9. The system of claim 8, wherein the destination is one of the message bus, the sub-producer, the consumer, or a cloud computing environment.

10. The system of claim 9, wherein the message bus configuration is a replicator based on the destination designating the message bus.

11. The system of claim 8, further comprising identifying client configurations based on client characteristics.

12. The system of claim 11, wherein client characteristics comprise central processing specifications, memory, and bandwidth.

13. The system of claim 8, further comprising determining manageability of the destination.
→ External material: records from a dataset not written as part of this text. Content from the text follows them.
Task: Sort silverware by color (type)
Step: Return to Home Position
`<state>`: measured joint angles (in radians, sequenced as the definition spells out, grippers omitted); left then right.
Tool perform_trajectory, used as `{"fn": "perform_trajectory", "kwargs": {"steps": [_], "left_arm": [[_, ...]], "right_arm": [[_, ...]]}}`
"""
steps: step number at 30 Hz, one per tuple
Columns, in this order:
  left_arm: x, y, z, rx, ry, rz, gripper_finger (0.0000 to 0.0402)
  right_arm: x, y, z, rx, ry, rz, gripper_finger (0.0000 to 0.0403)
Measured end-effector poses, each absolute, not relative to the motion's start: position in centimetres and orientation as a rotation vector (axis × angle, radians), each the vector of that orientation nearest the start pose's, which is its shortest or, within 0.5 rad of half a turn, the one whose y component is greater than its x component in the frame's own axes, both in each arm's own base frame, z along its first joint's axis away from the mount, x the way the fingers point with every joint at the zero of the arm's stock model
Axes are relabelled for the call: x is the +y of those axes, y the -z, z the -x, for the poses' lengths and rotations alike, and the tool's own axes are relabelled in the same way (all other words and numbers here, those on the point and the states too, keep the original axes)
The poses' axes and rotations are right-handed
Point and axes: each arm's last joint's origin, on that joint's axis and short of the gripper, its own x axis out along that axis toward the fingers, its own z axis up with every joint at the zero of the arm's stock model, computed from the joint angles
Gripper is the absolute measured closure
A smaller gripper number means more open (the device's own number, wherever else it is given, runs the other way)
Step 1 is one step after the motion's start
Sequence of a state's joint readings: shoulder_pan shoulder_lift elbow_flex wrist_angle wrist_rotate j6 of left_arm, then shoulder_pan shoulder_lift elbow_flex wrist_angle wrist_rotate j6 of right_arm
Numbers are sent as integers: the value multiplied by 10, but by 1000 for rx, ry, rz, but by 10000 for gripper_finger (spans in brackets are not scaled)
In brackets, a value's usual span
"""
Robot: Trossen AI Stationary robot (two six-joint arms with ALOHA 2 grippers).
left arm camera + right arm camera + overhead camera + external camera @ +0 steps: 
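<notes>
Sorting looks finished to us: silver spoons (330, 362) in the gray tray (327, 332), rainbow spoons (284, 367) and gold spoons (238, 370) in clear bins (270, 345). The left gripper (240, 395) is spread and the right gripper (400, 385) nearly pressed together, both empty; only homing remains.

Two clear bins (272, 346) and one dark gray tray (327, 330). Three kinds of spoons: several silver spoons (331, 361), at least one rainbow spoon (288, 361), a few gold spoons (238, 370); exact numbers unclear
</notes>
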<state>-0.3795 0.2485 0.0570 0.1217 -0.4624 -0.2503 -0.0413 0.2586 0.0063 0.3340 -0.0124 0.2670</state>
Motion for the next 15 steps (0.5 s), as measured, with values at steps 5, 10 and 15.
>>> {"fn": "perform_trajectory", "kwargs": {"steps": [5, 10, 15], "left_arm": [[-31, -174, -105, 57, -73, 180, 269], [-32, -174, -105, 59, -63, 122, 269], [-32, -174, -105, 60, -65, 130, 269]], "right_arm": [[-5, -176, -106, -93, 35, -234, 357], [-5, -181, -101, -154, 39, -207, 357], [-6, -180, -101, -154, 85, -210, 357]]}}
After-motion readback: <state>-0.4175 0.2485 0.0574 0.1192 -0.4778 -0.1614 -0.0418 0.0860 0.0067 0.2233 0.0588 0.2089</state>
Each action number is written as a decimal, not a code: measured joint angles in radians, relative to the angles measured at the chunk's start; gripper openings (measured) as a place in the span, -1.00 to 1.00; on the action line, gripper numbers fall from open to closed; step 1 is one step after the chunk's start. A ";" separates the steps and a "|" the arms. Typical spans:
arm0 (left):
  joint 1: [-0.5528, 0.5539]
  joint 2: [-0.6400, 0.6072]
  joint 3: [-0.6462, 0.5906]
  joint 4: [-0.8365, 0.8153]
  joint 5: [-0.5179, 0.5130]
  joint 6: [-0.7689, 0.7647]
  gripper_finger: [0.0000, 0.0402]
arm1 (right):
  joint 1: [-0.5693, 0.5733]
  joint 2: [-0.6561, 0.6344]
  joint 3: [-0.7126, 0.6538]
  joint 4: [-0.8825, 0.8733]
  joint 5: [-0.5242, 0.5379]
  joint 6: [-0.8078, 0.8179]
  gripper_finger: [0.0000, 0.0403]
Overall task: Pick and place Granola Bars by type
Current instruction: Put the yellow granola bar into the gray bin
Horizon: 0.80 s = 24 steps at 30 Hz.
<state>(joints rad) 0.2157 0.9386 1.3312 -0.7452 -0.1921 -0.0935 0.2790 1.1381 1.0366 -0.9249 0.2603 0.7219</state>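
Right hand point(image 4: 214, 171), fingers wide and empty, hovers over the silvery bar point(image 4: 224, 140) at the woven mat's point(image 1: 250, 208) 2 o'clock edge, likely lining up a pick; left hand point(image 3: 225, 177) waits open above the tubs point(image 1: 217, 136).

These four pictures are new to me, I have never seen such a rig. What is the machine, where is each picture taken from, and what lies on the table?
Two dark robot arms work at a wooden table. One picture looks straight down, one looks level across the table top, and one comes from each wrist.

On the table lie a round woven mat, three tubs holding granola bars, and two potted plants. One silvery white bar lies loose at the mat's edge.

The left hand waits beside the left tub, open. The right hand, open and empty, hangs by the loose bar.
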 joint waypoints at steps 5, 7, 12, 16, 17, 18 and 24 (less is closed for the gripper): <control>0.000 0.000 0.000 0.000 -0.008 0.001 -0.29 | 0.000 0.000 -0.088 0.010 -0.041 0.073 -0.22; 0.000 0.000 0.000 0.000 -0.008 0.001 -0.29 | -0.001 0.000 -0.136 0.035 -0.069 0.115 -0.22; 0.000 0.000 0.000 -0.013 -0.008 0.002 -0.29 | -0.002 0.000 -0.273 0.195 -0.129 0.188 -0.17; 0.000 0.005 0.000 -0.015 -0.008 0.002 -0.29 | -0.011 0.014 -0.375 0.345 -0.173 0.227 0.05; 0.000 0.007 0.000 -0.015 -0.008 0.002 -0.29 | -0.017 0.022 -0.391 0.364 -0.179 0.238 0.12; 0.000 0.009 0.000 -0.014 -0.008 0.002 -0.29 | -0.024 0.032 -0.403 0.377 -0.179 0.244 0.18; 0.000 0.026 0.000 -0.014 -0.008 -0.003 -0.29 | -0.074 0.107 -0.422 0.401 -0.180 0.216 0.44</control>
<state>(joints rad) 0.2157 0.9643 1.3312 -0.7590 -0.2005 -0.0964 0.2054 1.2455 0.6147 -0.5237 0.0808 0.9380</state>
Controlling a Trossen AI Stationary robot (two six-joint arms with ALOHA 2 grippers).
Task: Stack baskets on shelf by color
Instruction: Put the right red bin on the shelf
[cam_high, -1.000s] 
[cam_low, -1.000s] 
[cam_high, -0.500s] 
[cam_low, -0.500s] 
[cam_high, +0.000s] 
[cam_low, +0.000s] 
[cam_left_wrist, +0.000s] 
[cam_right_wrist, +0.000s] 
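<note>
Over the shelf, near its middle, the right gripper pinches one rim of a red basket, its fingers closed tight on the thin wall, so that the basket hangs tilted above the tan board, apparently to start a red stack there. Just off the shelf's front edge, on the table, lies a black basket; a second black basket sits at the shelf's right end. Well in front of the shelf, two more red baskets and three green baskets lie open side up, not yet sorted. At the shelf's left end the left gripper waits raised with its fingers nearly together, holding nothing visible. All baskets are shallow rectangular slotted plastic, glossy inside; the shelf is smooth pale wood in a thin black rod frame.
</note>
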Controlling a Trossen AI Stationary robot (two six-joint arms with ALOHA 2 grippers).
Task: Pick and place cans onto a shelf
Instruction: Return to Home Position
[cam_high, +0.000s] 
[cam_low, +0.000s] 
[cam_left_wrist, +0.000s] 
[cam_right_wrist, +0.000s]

14. The system of claim 13, wherein selecting the message bus configuration for the client further comprises:

identifying that the language utilized by the client is not an expected language; and

generating a client message bus configuration for the client using the client type and the client configurations.

15. A controller in a cellular network, the controller comprising:

a processing unit; and

a memory storing one or more executable instructions that when executed by the processing unit cause the controller to:

receive a request to deploy a message bus associated with a client, wherein the client comprises an individually managed sub-producer of a producer of data in a cellular network or a consumer of a plurality of individually managed consumers;

identify a client type and a message bus destination, wherein the message bus destination indicates a destination for event data;

determine client configurations, wherein the client configurations include a language utilized by the client and a capacity requirement; and

select a message bus configuration for the client using the client type and the client configurations, wherein the message bus configuration is configured to be at least partially managed by a central controller.

16. The controller of claim 15, wherein the destination is one of the message bus, the sub-producer, the consumer, or a cloud computing environment.

17. The controller of claim 16, wherein the message bus configuration is a replicator based the destination designating the message bus.

18. The controller of claim 15, further comprising identifying client configurations based on client characteristics.

19. The controller of claim 18, wherein client characteristics comprise central processing specifications, memory, and bandwidth.

20. The controller of claim 15, further comprising determining manageability of the destination.